▶ [Work instructions]:
Your answer should hold every line of the records below that contains the string "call".
━━━━━━━━━━━━━━━━━━━━
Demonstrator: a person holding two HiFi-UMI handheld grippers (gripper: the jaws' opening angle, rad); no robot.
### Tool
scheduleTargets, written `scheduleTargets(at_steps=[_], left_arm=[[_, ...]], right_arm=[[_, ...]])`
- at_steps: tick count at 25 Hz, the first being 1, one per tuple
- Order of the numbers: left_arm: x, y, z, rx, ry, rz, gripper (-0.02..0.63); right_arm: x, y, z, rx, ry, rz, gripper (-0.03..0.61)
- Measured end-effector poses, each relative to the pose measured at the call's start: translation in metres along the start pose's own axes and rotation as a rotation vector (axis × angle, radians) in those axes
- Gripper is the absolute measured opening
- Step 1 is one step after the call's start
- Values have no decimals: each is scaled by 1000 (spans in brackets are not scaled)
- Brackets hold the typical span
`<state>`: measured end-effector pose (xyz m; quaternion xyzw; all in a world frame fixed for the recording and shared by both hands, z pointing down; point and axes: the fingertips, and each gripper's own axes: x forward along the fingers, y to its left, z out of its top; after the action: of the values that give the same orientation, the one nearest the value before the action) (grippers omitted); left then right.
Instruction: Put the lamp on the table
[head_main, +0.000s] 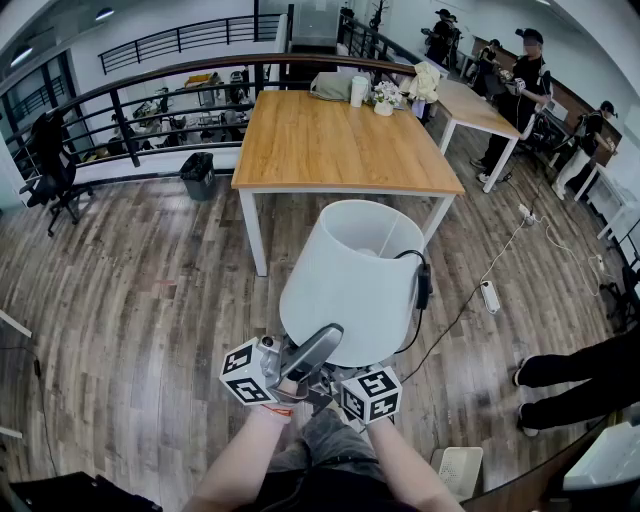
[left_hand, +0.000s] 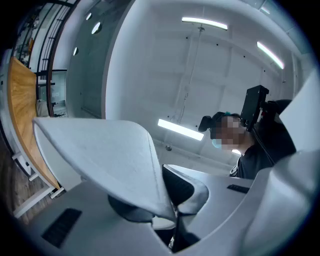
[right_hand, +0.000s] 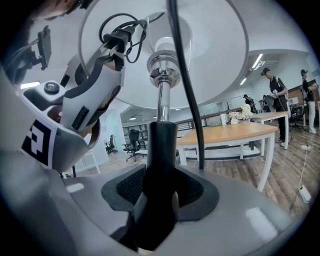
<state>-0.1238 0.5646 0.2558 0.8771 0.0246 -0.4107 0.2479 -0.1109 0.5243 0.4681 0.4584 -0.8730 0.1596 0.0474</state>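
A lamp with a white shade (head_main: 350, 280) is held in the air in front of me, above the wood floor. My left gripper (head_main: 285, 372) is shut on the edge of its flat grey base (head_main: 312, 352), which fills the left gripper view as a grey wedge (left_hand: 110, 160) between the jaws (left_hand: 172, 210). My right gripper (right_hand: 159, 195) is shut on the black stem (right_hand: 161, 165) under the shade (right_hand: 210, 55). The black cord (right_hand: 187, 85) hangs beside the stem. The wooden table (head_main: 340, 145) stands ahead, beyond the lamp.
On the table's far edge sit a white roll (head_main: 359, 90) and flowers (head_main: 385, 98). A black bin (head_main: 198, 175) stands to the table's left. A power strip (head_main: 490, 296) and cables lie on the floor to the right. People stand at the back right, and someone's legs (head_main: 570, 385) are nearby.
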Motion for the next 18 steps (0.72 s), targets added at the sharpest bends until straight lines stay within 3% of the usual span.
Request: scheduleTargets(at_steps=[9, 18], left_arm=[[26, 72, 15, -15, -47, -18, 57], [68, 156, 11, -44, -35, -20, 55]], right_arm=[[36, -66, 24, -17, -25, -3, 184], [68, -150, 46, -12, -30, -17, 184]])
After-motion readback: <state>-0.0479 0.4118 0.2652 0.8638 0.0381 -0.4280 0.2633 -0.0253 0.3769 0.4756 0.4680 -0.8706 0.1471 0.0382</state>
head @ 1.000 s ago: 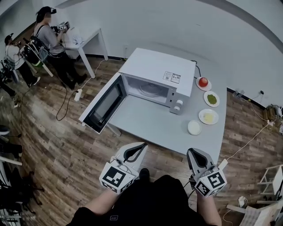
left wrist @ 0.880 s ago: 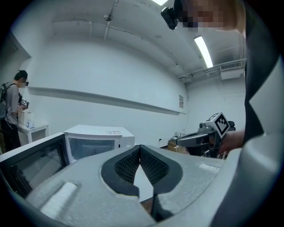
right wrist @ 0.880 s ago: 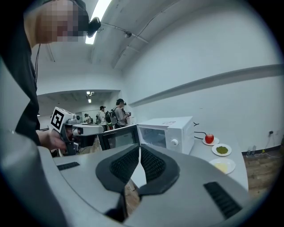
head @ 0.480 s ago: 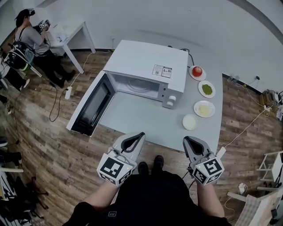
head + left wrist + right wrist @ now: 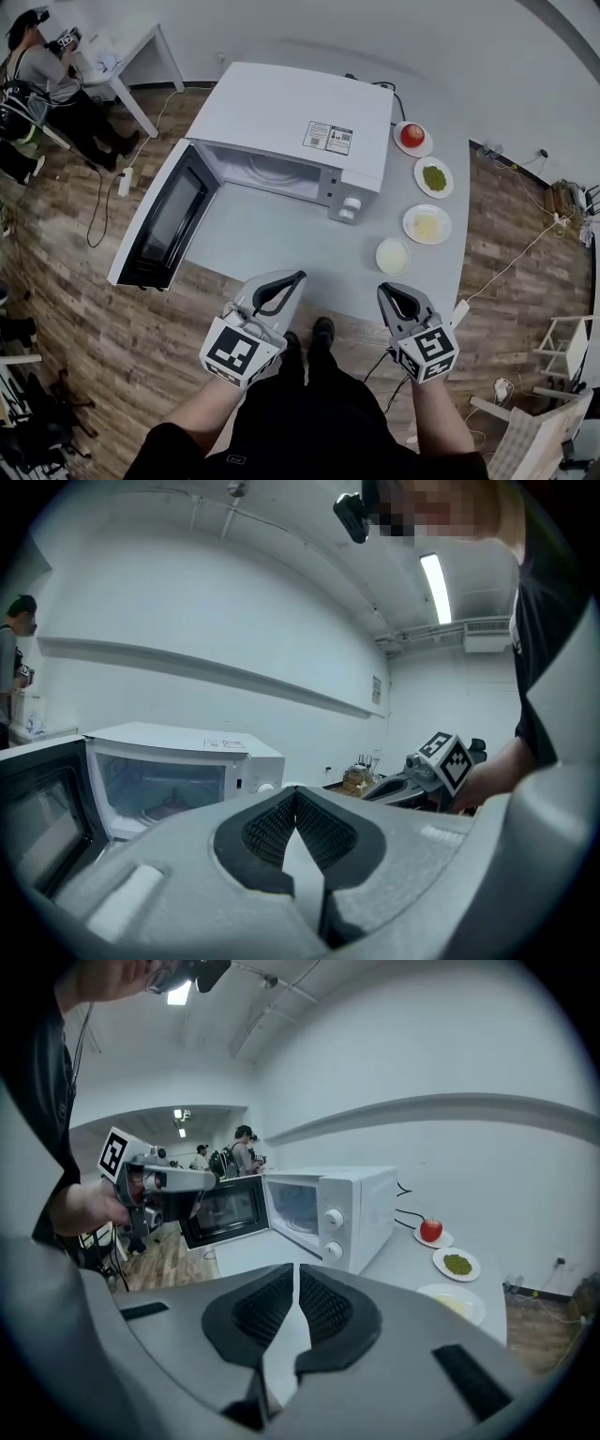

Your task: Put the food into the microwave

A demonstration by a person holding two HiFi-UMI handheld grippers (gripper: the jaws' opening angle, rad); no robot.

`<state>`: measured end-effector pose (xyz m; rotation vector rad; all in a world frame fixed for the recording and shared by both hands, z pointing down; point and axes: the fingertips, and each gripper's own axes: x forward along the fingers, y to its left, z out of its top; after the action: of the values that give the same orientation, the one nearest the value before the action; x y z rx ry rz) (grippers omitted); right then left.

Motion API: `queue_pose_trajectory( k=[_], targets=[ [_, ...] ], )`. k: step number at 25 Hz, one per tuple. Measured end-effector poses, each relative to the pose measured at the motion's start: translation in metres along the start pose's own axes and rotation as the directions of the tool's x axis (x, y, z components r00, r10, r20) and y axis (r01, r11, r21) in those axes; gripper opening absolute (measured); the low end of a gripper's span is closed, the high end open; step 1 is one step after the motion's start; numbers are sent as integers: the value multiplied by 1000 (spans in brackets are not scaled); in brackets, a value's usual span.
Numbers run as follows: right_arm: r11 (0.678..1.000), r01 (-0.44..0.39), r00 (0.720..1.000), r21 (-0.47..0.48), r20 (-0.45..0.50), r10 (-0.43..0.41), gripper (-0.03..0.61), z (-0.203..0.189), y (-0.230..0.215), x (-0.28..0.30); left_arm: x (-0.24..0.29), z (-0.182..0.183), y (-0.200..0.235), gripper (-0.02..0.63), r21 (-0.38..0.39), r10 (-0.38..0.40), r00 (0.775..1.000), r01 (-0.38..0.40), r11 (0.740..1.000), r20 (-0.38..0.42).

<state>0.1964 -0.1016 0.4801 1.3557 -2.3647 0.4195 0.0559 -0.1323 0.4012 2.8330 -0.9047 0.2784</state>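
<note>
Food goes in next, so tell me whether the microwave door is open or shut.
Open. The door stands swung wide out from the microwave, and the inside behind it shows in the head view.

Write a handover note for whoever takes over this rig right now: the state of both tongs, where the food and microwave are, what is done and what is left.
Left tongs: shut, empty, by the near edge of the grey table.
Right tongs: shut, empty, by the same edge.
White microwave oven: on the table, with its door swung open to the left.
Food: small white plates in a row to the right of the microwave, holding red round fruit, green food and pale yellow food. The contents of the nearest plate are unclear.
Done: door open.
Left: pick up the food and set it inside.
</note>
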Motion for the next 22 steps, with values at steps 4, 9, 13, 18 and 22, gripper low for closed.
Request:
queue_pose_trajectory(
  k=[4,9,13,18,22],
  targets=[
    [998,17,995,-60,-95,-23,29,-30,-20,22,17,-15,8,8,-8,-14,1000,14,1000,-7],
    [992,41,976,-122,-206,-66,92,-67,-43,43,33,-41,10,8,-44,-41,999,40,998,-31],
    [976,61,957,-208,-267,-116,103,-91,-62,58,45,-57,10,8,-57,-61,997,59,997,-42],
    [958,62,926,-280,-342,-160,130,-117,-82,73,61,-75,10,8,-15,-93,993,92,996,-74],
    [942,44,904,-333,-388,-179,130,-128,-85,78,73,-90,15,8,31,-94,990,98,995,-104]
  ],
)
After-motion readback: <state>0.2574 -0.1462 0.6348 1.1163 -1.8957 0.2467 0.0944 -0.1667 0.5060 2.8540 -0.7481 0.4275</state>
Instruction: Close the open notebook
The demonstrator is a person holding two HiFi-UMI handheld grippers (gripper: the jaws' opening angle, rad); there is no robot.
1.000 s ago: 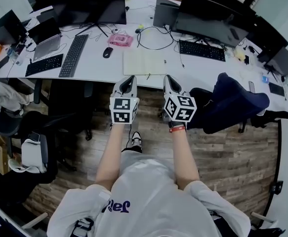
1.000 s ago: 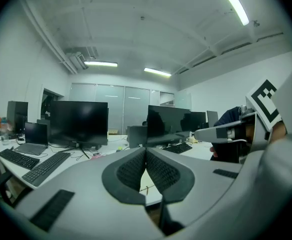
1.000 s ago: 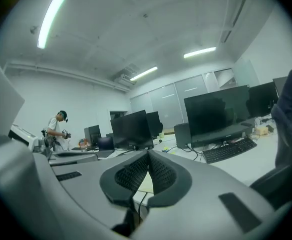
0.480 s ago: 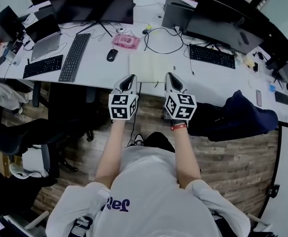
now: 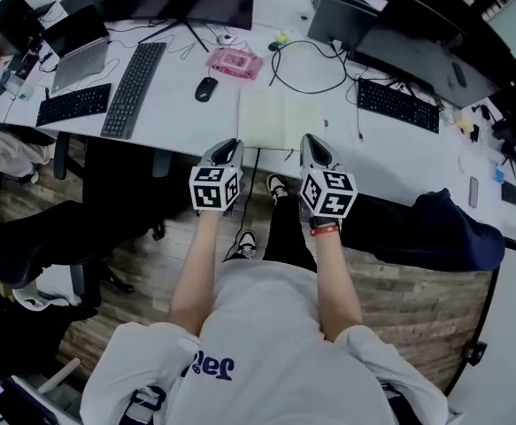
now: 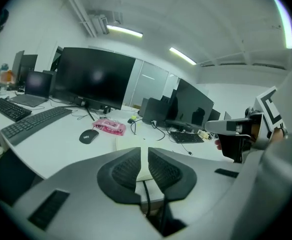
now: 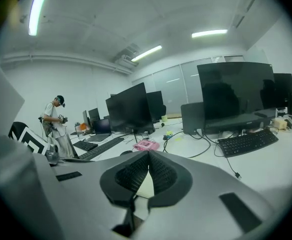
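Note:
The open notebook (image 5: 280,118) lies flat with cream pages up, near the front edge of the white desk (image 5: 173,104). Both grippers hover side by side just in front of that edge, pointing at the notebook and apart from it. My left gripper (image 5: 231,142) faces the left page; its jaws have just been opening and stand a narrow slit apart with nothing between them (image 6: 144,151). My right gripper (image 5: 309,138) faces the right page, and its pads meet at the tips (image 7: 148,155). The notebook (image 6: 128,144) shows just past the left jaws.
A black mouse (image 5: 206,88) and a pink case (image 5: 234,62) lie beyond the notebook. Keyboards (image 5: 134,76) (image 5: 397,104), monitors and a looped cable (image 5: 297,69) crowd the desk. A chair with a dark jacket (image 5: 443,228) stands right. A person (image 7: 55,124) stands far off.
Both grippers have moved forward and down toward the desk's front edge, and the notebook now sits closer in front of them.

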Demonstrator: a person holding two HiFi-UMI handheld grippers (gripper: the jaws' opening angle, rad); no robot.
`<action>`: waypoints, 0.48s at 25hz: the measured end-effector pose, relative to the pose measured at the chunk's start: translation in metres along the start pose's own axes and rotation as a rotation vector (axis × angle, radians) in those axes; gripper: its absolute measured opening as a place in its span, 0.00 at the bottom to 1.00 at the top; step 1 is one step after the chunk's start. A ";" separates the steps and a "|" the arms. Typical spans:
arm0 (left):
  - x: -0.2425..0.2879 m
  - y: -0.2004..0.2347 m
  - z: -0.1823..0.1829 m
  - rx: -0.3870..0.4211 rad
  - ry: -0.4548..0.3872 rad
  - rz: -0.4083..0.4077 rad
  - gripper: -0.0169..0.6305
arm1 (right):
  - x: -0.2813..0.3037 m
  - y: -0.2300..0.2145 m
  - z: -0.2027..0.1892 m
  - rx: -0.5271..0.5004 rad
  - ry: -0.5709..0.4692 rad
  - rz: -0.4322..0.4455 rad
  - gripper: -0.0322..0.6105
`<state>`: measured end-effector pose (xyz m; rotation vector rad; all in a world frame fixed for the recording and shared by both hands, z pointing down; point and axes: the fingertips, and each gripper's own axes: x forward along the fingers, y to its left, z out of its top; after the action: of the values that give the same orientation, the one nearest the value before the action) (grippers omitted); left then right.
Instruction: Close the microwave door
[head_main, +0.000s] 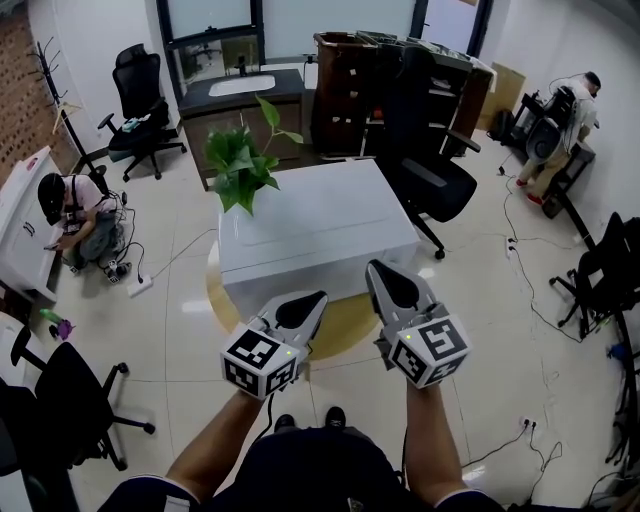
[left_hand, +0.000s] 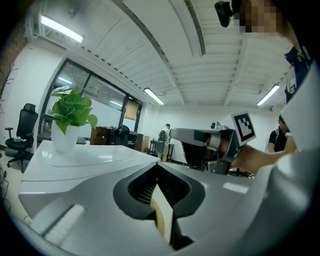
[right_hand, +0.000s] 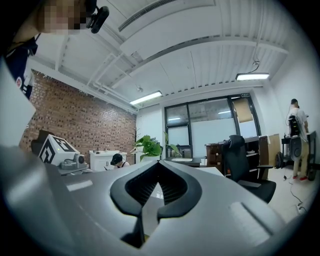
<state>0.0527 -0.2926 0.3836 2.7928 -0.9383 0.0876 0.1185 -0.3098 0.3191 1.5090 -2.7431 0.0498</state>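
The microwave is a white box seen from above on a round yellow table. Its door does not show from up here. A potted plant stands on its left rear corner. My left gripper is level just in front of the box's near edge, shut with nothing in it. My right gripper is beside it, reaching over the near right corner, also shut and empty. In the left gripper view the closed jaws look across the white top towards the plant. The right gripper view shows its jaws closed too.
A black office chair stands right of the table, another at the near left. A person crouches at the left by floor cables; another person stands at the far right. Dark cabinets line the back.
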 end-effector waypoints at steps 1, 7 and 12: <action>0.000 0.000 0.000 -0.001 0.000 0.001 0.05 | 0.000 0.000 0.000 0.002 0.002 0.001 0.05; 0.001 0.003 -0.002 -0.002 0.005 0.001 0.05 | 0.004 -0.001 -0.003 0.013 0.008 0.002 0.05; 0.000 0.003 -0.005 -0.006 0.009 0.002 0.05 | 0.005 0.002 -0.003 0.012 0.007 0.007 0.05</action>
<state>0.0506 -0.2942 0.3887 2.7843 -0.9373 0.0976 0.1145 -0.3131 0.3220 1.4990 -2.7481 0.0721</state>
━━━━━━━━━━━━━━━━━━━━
▶ [Task solution]:
- Measured end-effector poses, each relative to the pose measured at the call's start: translation in metres along the start pose's own axes and rotation as a rotation vector (axis × angle, radians) in those axes
- Step 1 is one step after the call's start

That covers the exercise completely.